Schließlich ist es zu begrüßen, daß im Fall von Freisprüchen z. B. infolge eines entschuldbaren Irrtums im Urteil ausdrücklich hervorzuheben ist, daß der Wahrheitsbeweis nicht gelungen ist. Für den Kläger, der also mit seiner Klage abgeblitzt ist, ist doch eine gewisse Genugtuung vorhanden, wenn im Urteil ausgesprochen ist, daß der Wahrheitsbeweis in diesem Falle nicht gelungen ist.

Im großen und ganzen kann man wohl sagen: das Gesetz, das durchaus notwendig ist, ist ein wesentlicher Fortschritt. Es gewährleistet tatsächlich nun den Schutz der Ehre und wahrt dabei die Rechte der Presse, ist also nicht einseitig. Wir können daher mit gutem Gewissen für diese Vorlage stimmen.

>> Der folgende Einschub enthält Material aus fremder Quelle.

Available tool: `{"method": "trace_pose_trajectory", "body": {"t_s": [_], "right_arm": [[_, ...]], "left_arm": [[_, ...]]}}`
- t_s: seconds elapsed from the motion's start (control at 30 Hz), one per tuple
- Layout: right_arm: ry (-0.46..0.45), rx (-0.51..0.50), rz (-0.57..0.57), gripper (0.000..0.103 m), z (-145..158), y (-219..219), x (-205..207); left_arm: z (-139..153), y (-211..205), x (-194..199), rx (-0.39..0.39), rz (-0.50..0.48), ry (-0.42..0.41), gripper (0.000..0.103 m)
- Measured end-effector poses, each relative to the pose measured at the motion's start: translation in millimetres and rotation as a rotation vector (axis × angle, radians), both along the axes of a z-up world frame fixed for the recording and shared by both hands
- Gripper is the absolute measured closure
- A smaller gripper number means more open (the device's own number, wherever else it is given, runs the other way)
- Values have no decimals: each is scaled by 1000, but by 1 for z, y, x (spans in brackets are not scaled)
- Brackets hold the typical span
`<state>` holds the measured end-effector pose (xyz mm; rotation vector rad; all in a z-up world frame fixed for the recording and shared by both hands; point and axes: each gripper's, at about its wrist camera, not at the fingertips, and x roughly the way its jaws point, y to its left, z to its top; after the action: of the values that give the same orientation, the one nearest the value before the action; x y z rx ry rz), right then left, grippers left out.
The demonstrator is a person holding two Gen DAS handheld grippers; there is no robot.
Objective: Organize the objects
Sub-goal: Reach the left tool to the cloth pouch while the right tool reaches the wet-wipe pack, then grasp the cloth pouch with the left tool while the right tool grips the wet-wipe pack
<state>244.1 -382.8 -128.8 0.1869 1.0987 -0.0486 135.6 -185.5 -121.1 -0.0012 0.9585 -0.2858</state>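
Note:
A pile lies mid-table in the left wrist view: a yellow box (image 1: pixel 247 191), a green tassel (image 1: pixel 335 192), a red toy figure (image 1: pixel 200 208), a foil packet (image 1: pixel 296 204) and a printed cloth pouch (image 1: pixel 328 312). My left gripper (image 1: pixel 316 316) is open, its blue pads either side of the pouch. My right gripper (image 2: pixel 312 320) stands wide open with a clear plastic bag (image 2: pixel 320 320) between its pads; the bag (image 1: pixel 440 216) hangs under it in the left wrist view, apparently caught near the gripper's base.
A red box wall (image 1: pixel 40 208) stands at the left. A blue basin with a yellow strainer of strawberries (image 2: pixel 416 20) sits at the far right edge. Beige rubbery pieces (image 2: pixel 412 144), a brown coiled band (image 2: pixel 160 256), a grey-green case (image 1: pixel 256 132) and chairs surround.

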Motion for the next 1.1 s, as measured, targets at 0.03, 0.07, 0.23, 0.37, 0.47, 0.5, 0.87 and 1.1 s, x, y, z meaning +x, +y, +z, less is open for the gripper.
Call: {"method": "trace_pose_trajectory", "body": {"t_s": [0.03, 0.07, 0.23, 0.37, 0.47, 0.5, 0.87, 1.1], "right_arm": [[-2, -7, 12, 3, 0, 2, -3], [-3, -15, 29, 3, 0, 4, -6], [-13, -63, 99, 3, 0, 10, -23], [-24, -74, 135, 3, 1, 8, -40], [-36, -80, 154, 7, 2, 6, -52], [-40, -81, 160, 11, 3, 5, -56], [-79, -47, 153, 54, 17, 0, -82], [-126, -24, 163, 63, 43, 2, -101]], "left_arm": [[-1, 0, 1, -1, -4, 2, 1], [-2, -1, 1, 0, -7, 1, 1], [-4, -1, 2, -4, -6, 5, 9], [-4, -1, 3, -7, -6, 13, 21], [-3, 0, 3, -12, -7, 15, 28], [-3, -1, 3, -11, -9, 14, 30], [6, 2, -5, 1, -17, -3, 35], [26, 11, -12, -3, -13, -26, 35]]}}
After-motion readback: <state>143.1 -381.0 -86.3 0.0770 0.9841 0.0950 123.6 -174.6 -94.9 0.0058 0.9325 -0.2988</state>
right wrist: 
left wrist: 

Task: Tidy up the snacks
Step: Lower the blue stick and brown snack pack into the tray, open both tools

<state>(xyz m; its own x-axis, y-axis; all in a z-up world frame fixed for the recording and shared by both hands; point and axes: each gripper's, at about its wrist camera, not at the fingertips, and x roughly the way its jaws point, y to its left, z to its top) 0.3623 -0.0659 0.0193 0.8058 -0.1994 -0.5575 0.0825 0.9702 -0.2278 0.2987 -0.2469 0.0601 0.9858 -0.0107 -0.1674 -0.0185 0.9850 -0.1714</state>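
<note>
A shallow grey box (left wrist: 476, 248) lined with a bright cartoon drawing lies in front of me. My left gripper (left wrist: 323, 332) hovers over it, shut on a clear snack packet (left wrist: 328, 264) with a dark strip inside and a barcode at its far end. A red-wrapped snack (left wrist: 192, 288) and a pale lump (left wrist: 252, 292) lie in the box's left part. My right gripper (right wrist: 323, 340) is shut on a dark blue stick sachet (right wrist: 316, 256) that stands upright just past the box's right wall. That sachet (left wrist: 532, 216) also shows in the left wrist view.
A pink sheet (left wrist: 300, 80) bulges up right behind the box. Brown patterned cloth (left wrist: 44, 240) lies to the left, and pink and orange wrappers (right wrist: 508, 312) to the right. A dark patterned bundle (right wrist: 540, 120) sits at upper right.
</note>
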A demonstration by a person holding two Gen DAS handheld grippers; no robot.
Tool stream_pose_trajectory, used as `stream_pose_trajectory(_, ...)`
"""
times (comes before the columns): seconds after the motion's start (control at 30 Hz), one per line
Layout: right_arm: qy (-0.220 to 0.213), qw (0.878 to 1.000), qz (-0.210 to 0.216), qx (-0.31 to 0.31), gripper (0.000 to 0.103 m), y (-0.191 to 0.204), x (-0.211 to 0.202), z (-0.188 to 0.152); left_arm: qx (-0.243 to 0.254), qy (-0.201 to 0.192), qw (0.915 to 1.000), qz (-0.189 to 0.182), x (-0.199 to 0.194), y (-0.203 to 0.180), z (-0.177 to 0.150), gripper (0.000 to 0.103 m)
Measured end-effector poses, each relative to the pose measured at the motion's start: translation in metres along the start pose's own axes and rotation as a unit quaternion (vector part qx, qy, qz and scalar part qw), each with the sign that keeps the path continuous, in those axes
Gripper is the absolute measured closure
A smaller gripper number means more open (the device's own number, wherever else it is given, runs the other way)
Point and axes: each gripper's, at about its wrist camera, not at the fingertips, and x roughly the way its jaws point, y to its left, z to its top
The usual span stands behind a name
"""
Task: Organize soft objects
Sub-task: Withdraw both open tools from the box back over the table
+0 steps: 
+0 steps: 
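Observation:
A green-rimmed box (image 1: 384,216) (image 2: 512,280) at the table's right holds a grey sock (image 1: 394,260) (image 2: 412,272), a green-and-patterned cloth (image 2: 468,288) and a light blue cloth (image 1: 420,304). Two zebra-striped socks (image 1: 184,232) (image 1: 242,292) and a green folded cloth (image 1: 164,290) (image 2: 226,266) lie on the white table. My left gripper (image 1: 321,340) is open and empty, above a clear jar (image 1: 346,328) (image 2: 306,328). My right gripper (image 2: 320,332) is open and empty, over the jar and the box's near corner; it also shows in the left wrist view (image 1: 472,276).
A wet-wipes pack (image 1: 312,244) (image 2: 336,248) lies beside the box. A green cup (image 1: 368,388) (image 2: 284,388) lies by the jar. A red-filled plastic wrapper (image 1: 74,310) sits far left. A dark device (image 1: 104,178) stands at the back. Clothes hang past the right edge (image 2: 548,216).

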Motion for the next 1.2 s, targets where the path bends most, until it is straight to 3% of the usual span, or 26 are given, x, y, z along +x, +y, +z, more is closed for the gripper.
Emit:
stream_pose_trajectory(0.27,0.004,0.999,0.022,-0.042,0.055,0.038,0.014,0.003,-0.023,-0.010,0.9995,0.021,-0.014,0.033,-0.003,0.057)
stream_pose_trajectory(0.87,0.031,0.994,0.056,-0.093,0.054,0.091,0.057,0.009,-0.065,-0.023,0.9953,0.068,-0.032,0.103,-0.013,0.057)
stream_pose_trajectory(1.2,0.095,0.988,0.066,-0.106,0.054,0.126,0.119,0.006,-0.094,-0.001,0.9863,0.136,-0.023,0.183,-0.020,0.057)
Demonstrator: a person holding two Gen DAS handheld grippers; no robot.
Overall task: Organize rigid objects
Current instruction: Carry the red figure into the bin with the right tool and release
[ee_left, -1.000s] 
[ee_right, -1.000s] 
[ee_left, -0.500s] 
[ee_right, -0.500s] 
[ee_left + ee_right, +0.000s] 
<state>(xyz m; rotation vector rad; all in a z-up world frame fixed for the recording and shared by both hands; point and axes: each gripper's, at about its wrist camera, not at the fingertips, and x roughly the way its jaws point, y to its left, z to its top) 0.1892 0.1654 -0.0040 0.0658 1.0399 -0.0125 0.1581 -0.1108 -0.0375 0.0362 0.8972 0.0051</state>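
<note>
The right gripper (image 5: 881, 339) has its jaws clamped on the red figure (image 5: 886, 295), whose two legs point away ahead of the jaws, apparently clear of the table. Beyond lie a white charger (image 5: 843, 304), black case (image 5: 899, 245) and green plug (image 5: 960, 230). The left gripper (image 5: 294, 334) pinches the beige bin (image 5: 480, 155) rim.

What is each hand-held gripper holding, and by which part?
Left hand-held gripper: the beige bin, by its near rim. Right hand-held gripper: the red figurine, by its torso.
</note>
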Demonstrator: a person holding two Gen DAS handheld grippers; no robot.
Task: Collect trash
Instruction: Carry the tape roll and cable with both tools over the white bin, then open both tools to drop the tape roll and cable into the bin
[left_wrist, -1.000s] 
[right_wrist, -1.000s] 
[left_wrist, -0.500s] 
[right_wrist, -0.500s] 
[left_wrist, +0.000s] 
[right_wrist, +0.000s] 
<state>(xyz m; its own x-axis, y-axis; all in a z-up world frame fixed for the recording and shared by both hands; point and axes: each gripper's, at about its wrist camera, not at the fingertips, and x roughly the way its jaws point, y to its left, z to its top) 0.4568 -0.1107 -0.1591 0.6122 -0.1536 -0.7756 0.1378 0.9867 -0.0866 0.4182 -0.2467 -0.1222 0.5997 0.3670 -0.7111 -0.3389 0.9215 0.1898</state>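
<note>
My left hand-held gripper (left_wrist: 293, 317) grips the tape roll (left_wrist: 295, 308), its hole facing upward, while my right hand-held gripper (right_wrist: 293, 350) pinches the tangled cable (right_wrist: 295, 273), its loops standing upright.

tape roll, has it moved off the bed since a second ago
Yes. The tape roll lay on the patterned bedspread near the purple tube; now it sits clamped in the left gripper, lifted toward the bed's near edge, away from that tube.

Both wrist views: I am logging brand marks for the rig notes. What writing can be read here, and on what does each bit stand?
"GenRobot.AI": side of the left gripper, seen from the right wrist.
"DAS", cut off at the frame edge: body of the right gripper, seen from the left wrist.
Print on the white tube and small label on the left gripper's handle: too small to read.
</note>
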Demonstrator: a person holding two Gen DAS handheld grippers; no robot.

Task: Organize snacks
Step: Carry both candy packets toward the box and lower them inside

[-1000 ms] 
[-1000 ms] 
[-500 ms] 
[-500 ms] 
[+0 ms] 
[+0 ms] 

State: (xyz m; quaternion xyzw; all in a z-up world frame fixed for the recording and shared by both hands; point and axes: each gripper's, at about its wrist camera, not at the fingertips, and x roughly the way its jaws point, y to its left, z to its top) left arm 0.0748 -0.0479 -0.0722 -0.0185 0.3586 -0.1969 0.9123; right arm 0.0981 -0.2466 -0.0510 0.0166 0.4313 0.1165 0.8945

Hinzufügen möchte ich noch den dringenden Wunsch, daß das Justizministerium es ermögliche, daß beim Preßgerichte das Verfahren beschleunigt werde. Sie wissen, meine Damen und Herren, daß die Gerichte stark überlastet sind, und gerade die Ehrenbeleidigungsklagen haben den Gerichten eine Unmenge kostbare Zeit weggenommen. In vielen Fällen, wo das Verfahren vom Geglagten hinausgezogen wird, dauert es Jahre, bevor ein Urteil gefällt werden kann. Ein Beispiel für viele. Ich erhielt gestern selbst eine Zeugenladung für einen Preßprozeß, der schon ungefähr drei Jahre läuft. Die Vorladung, die ich erhielt, ist vom 10. Mai datiert, und die Hauptverhandlung in Leitmeritz ist für den 13. Oktober 1933, also nach 5 Monaten angesetzt. Der inkriminierte Artikel betrifft ein kommunistisches Blatt und enthielt Dinge, die sich bereits vor 6 oder 7 Jahren abgespielt haben. Unter diesen Umständen ist die Führung eines Preßprozesses für den Kläger ebenso kostspielig wie schwierig. Wir hoffen, daß die wohltätigen Wirkungen des Gesetzes sich bald äußern werden und daß die Presse in dieser Hinsicht vor unnützen Schikanen geschützt wird. Allerdings ist Voraussetzung, daß die Gerichte das Gesetz in diesem Sinne, wie ich es angeführt habe, entsprechend handhaben.

Zum Schluß möchte ich nur noch hervorheben, daß von reaktionären Parteien hierzulande Klagen über mangelnde Preßfreiheit, über die Preßverhältnisse überhaupt, geführt werden, von Parteien, die gar keine Ursache haben, sich in dieser Richtung zu beklagen. Sie haben Beifall geklatscht, als die Deutschnationalen und Hakenkreuzler in Deutschland die freiheitliche Presse vollkommen unterdrückt haben, als sie die sozialdemokratischen und kommunistischen Druckereien gestohlen haben, als die Herausgeber und Redakteure eingesperrt, mißhandelt, ja ermordet wurden. Also diese Parteien haben durchaus kein moralisches Recht, sich über die Dinge, wie sie hier sind, besonders aufzuregen.

Das vorliegende Gesetz ist vielmehr ein Beweis, daß die jetzige Regierung bemüht ist, möglichst objektiv die Pressefrage zu erledigen. (Potlesk.)